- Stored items
============================================================

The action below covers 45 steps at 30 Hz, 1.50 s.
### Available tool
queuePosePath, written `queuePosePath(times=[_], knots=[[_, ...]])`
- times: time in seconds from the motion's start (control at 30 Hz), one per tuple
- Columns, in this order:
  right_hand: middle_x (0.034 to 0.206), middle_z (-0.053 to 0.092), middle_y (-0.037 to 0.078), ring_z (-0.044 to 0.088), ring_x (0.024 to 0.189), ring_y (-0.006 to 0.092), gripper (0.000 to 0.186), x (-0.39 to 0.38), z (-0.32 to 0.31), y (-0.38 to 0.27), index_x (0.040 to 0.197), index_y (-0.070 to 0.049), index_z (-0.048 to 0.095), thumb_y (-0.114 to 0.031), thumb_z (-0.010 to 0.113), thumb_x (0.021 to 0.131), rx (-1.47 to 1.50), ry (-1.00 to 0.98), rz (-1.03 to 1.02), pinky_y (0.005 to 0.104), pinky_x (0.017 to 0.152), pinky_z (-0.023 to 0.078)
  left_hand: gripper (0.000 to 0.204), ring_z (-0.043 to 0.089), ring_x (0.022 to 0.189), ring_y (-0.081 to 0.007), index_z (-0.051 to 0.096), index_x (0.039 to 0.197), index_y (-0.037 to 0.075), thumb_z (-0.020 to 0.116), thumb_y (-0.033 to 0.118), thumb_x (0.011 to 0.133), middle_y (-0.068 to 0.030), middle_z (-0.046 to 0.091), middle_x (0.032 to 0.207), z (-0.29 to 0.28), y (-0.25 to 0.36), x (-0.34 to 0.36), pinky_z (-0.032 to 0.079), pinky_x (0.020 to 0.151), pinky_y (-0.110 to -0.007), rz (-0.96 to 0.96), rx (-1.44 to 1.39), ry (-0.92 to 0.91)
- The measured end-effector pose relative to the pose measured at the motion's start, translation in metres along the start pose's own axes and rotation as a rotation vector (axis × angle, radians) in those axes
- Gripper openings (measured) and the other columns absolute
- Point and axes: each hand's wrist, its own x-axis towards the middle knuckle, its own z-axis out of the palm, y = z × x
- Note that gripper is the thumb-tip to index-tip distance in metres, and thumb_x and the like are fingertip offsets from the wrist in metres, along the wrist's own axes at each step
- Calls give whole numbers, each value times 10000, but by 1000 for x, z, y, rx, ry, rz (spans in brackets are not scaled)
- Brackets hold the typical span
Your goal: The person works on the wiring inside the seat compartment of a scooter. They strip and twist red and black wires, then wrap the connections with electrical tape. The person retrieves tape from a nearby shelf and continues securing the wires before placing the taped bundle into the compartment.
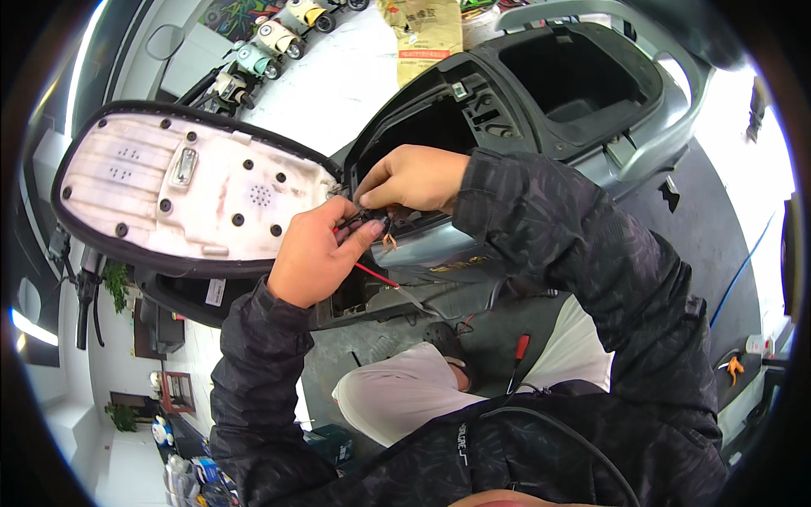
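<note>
A grey scooter [642, 144] stands with its seat [186, 190] flipped up, pale underside showing, and its black storage tub [583, 72] exposed. Both hands meet at the front edge of the open compartment. My left hand [317, 253] pinches a black connector [372, 224] with a red wire [376, 275] trailing down from it. My right hand [410, 179] closes over the same bundle of black wires from above. A bare orange wire end [389, 242] hangs just below the fingers.
A red-handled screwdriver [519, 351] lies on the dark floor between my pale trouser legs [405, 393]. Several parked scooters [262, 51] line up at the top left beside a tan sack [427, 34]. A blue hose [743, 270] runs along the right side.
</note>
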Motion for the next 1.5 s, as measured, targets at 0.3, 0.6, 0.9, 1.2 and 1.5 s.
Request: queuePosePath(times=[0.3,0.6,0.9,1.2,1.5], knots=[[951,780,126,696,657,140,333,3,-1,8,1171,47,764,-195,771,943,61,78,-63,302,582,568,205,601,550,-327,690,918,-21,762,164,967,-177,639,687,15,2,-5,474,543,-391,207,154,122],[823,708,68,631,629,109,303,8,2,15,1263,-9,698,-107,745,980,223,238,-296,266,533,479,244,491,544,-189,698,972,-48,687,184,1047,-121,572,620,6,-23,4,433,549,-346,115,-45,41],[917,699,57,652,783,107,298,-19,7,-8,1300,-6,662,-60,690,1008,96,174,-423,295,731,573,297,410,703,-46,693,972,-43,642,223,1093,73,541,750,-7,-35,6,348,615,-254,-186,-429,-124],[827,627,-5,588,776,82,343,-27,10,-10,1250,13,681,-135,759,951,-63,167,-582,265,761,495,222,360,561,-13,684,932,51,630,200,1087,90,504,702,-16,-36,11,259,509,-216,-374,-905,-215],[878,743,55,675,781,104,372,-20,10,-6,1289,21,707,-275,682,1065,-28,-3,-331,295,767,549,399,288,510,-32,583,784,118,599,373,1091,101,387,625,-11,-52,8,224,476,-237,-435,-888,-215]])
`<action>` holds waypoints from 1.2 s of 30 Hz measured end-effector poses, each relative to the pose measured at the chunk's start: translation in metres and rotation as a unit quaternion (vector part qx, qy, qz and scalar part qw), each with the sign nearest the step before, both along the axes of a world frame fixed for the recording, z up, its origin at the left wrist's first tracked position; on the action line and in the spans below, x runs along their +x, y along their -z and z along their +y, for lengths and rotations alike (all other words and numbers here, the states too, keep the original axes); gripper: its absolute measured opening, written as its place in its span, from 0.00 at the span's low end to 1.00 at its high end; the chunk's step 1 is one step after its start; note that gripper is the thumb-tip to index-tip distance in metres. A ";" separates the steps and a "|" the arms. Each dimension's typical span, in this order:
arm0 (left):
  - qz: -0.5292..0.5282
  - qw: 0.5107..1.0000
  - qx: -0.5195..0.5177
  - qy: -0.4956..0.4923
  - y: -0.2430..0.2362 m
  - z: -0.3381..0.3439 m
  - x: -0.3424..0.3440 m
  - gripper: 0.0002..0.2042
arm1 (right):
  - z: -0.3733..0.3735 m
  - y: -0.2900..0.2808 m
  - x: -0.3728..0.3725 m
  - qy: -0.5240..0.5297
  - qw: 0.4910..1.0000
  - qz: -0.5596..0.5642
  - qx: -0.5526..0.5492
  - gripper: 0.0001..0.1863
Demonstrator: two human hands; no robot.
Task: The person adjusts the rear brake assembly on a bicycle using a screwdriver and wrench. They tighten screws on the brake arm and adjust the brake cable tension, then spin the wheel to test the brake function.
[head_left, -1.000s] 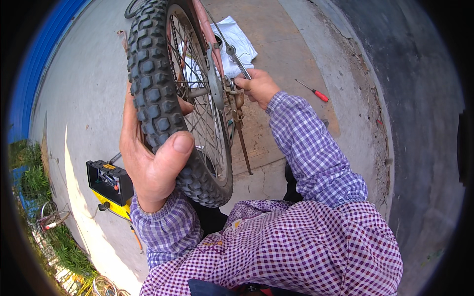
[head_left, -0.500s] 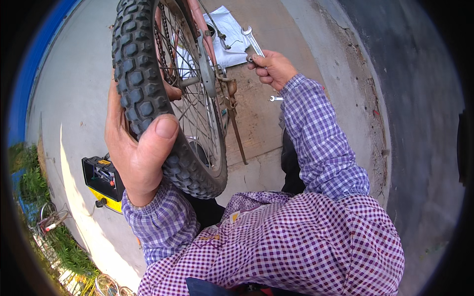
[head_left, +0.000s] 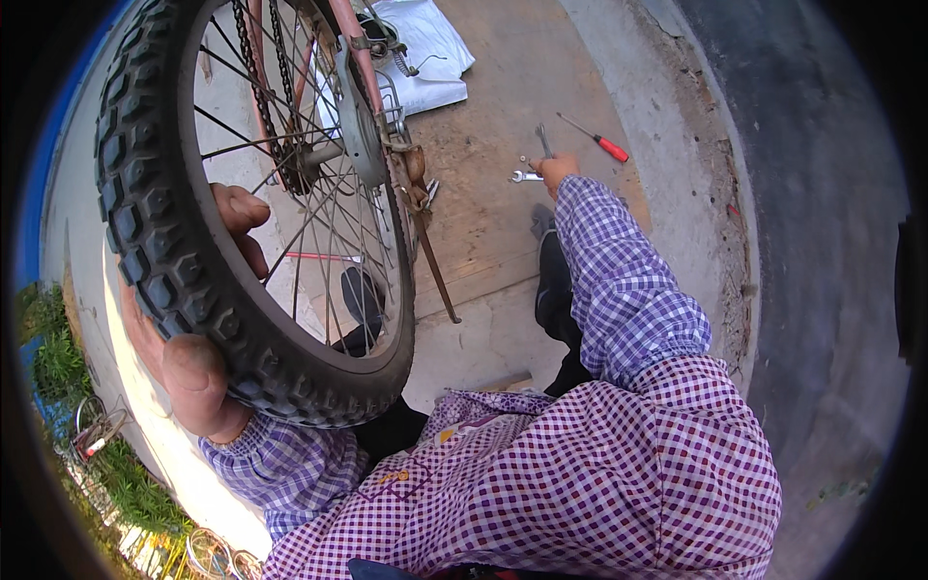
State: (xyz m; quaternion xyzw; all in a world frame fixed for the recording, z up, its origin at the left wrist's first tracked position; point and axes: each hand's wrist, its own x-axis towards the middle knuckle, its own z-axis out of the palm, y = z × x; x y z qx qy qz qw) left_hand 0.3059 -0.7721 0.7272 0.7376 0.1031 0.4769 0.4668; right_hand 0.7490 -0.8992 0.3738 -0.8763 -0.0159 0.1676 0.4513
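My left hand (head_left: 196, 385) grips the black knobby tyre (head_left: 155, 227) of a bicycle wheel. The thumb lies over the tread, and the fingers reach round the rim between the spokes (head_left: 319, 217). Low over a brown board, my right hand (head_left: 558, 170) is closed round an open-ended wrench (head_left: 544, 141), whose jaw points away from me. A second wrench (head_left: 526, 177) lies beside that hand, with a small nut (head_left: 523, 159) close by. The wheel hub (head_left: 314, 162), chain (head_left: 279, 77) and pink frame tube (head_left: 356, 53) show on the bicycle.
A red-handled screwdriver (head_left: 611, 148) lies on the right of the brown board (head_left: 503, 72). White sheeting (head_left: 430, 58) is spread at the back. The kickstand (head_left: 440, 275) slants down beside the wheel. My shoe (head_left: 362, 295) shows through the spokes. Plants (head_left: 63, 362) grow at far left.
My right hand has lowered with the wrench toward the board, away from the bicycle. The wheel and my left hand have shifted left in view, and the screwdriver has come into sight.
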 end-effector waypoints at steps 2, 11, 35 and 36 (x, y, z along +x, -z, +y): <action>-0.062 0.997 -0.003 0.042 -0.003 0.004 -0.005 0.53 | -0.012 -0.001 0.008 0.022 0.995 -0.089 0.030 0.17; -0.026 0.943 0.044 0.328 -0.025 0.036 -0.057 0.57 | -0.038 -0.048 0.015 0.067 0.988 -0.136 -0.014 0.21; -0.090 0.945 -0.054 0.311 0.038 0.067 -0.037 0.51 | -0.033 -0.013 0.057 0.029 0.981 -0.192 -0.015 0.18; -0.059 0.984 -0.067 0.157 0.041 0.066 -0.029 0.52 | -0.027 -0.015 0.055 0.065 0.990 -0.079 0.101 0.17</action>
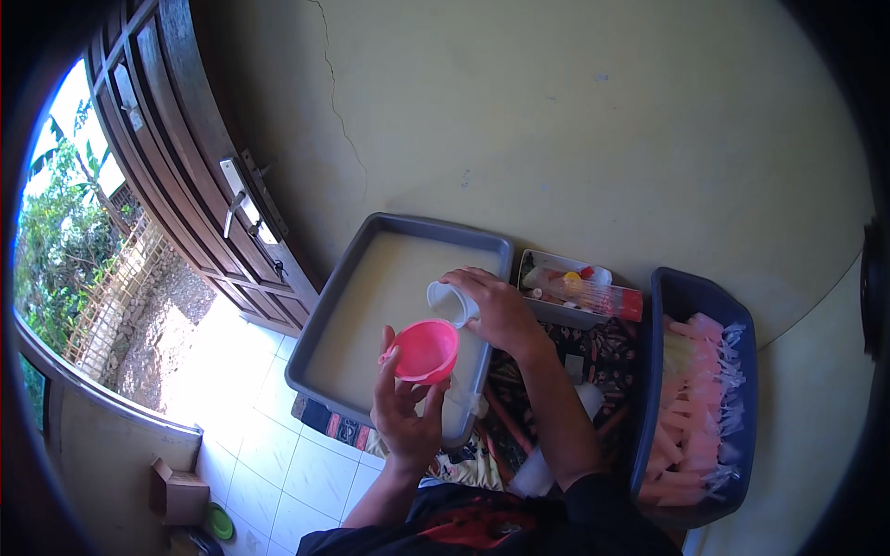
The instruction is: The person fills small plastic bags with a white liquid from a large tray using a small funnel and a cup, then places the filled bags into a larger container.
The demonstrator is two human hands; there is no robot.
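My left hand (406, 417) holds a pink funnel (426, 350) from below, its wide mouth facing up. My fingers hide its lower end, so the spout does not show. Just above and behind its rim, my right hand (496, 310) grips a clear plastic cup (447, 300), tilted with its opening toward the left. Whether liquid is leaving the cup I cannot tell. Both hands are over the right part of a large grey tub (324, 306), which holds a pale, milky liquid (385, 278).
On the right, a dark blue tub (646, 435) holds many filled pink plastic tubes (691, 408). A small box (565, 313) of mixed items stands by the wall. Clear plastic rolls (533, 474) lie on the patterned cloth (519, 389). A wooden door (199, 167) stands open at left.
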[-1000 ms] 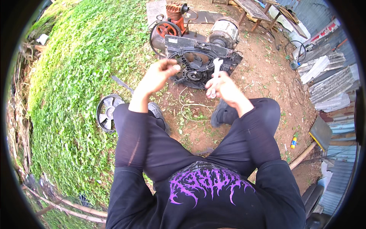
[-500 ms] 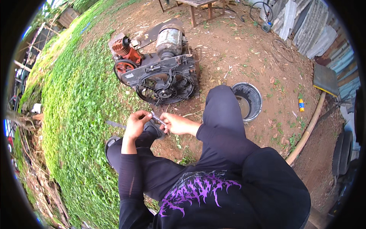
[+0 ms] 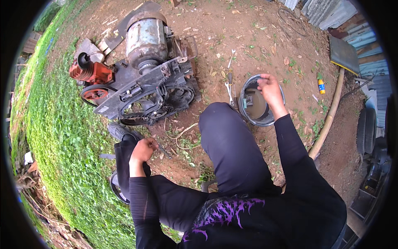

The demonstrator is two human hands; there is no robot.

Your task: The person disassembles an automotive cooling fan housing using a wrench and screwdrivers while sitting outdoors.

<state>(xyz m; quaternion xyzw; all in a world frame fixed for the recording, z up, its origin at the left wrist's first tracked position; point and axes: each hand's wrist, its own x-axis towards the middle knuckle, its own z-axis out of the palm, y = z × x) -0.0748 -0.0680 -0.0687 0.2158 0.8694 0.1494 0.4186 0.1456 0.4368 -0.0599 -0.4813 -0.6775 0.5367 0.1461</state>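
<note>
My left hand is closed around a slim dark metal tool, whose exact kind I cannot make out. It hovers beside my left leg, below the machine. My right hand reaches over the rim of a black bucket, its fingers curled together; whatever they may hold is hidden. Murky brown liquid and a grey-green part are inside the bucket. On the dirt to its left lie a combination wrench, a screwdriver and another wrench.
A machine with a rusty motor, a red compressor head and a black frame stands ahead on the left. A yellow bottle, bamboo pole and tires are at right. A hose lies before my knee.
My hands have come apart. The right went over to the bucket, while the left kept the metal tool near my left leg. The view has shifted, showing more tools beside the bucket.
</note>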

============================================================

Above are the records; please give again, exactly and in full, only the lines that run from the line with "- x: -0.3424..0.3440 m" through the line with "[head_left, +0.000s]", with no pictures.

  - x: -0.3424..0.3440 m
  - gripper: 0.0002..0.2042
arm1 (right):
  - z: -0.3733..0.3735 m
  - y: -0.2900..0.2808 m
  - x: -0.3728..0.3725 m
  - qy: -0.5240..0.5297
  - qw: 0.4910..1.0000
  - qz: -0.5596..0.5642
  - qx: -0.5526..0.5492
  - gripper: 0.0001..0.1863
Demonstrator: two human hands; no robot.
Task: The person adjusts the rear brake assembly on a bicycle using a screwdriver and wrench. They tighten screws on the brake arm and adjust the brake cable tension, then spin the wheel to test the brake function.
[head_left, -1.000s] 
[head_left, -0.500s] 
[head_left, +0.000s] 

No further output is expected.